P Chidambaram makes a comeback as Union finance minister. It should lift the sagging morale of players in the private sector and promise some hope for the focus-less economy. Forget the opposition-sponsored noise about his involvement in scandals of different shapes and sizes and his alleged suspicious conversation on 2G spectrum pricing with former Telecom Minister A Raja, he is the still the best bet for the most difficult job in the country. The courts can take care of the allegations.
Yes, he not popular. There’s no love lost between the opposition and him; not many in the Congress, specially the anti-reform lobby, have a special liking for him. He is perceived as arrogant and condescending towards others, including the media. But these should be no disqualification. He is competent at his job, understands the new economy like few of his contemporaries do and is capable of taking hard decisions and standing by them. He should not have been shifted from the ministry, his favourite turf, in the first place.
All the good things said, now the challenges. Predecessor Pranab Mukherjee, with due apology to his enormous experience, has not exactly left the economy in fine fettle. Chidambaram has to rebuild overseas investor confidence in the country, resurrect the faith of domestic businesses in the economy, tackle inflation, satisfy the common man and arrest the sense of drift in economic matters. It’s a tall ask. In short, he has to bring the good newspaper headlines back for the government.
Most importantly, he has to operate amid pressure from UPA coalition partners, most of whom are opposed to big ticket reform proposals one way or the other. If the controversy over the National Counter Terrorism Centre is any indicator, Chidambaram is not adept at building consensus. Of course, he will need to withstand the pressure from the Congress, which would like to go populist before the 2014 general election. The party’s primary concern at the moment is to go for politically low-risk, high-return measures such as the Food Security Bill which could leave the exchequer bleeding. Most of the finance minister’s energies would be spent on fighting back the Congress.

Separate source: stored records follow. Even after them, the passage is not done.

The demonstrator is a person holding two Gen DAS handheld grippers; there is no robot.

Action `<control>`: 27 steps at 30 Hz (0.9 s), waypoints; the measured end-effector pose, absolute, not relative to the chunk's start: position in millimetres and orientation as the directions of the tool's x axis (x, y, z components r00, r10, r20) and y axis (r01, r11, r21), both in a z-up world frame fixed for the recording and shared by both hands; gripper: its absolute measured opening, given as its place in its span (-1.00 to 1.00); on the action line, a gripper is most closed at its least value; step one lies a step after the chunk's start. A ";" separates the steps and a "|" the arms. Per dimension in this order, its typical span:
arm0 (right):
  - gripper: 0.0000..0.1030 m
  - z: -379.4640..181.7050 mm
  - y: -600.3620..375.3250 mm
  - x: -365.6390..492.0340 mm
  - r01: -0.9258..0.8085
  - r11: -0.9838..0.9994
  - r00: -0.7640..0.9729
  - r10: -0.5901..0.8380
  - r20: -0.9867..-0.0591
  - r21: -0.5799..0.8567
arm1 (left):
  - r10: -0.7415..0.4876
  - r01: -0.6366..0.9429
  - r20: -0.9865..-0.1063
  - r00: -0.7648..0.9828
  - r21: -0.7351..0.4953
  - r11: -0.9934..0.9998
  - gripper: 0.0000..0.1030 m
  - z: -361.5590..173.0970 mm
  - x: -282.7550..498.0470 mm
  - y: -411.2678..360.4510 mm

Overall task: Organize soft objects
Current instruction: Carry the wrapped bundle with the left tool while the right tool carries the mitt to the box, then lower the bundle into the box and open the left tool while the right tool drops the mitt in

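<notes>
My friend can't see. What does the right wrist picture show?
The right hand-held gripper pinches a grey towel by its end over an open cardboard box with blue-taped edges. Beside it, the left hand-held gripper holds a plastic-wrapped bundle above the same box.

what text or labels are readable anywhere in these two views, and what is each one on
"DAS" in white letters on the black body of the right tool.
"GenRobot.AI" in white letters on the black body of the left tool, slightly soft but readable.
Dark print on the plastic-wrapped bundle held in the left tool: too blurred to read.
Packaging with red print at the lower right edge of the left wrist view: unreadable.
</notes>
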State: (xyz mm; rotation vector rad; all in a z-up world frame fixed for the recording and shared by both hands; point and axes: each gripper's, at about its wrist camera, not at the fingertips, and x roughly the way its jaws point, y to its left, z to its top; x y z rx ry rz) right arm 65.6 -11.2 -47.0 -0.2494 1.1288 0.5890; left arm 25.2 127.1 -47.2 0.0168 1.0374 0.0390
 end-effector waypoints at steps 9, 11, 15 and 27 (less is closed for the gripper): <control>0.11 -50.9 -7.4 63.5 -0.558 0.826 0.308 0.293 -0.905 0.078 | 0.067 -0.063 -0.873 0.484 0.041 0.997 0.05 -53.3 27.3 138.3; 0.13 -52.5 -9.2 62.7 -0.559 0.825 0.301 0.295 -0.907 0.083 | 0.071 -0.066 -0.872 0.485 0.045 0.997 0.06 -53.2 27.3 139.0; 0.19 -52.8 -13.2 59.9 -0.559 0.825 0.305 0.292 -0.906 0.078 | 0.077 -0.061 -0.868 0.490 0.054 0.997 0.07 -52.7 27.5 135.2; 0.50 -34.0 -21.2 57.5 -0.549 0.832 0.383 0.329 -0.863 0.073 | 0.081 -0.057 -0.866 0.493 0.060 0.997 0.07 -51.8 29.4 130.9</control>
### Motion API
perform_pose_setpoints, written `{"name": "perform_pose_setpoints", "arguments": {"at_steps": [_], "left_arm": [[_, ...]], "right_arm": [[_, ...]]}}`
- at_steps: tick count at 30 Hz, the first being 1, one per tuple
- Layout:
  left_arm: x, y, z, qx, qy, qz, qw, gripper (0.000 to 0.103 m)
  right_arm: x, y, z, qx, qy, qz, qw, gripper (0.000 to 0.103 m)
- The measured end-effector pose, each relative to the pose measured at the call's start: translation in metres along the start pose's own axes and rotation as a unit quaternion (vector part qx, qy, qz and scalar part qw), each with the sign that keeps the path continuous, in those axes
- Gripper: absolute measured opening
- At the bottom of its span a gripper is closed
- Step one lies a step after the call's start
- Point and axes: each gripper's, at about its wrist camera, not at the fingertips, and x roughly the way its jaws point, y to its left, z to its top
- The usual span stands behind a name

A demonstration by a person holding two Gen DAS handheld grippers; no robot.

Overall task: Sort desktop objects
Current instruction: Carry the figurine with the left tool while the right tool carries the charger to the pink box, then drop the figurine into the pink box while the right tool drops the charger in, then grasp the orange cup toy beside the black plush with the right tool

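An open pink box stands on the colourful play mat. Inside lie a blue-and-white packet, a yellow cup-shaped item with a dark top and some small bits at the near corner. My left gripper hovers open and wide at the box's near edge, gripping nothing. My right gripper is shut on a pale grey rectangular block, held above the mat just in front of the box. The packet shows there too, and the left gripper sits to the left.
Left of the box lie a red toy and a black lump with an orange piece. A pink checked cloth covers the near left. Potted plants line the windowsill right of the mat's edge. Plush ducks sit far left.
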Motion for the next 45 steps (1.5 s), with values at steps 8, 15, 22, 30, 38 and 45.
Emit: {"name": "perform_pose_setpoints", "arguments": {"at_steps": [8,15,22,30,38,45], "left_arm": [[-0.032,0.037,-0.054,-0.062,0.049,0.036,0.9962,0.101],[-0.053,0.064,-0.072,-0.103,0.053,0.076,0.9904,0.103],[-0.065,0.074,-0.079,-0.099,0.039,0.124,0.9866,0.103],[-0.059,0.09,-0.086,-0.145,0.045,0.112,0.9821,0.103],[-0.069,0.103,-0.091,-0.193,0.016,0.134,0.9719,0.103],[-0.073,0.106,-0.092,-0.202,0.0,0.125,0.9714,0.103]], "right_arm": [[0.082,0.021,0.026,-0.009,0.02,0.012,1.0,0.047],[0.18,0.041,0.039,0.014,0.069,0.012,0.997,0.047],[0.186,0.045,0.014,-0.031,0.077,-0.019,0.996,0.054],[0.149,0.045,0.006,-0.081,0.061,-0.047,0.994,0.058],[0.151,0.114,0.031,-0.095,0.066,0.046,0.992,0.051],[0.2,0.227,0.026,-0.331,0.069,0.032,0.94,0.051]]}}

As home minister Chidambaram’s stint was a chequered one. He took a tough, uncompromising position against the Naxals and was able to curb their presence in several states with able cooperation from states like BJP-ruled Chhattisgarh. The Naxal presence is now limited to about 60 districts, down from more than 210 a few years ago. There has been a lull in terrorist activities in the country after the 2008 Mumbai attacks, although a major part of the credit should go to the US military action in the Af-Pak region.
The intelligence apparatus is relatively better though still a lot needs to be done about it. The ambitious NCTC is still stuck in the debate over federal powers. The Assam developments suggest that the home ministry has not done enough to contain influx of illegal migrants from Bangladesh. He leaves successor Sushil Kumar Shinde a controversial legacy.
He would be expected to better with the economy. However, given the resistance to him from the opposition his new stint in certainly not going to be an easy one.
What happens to the home ministry now? Shinde is an experienced leader but given his record at the power ministry, he does not inspire much hope. He can at least ensure no sharp break in the policy of his predecessor. Yes, he is expected to be good at managing political relationship between the Centre and the states.
But for now, all attention will be on Chidambaram. The finance ministry is where the country is desperate to get some good news from.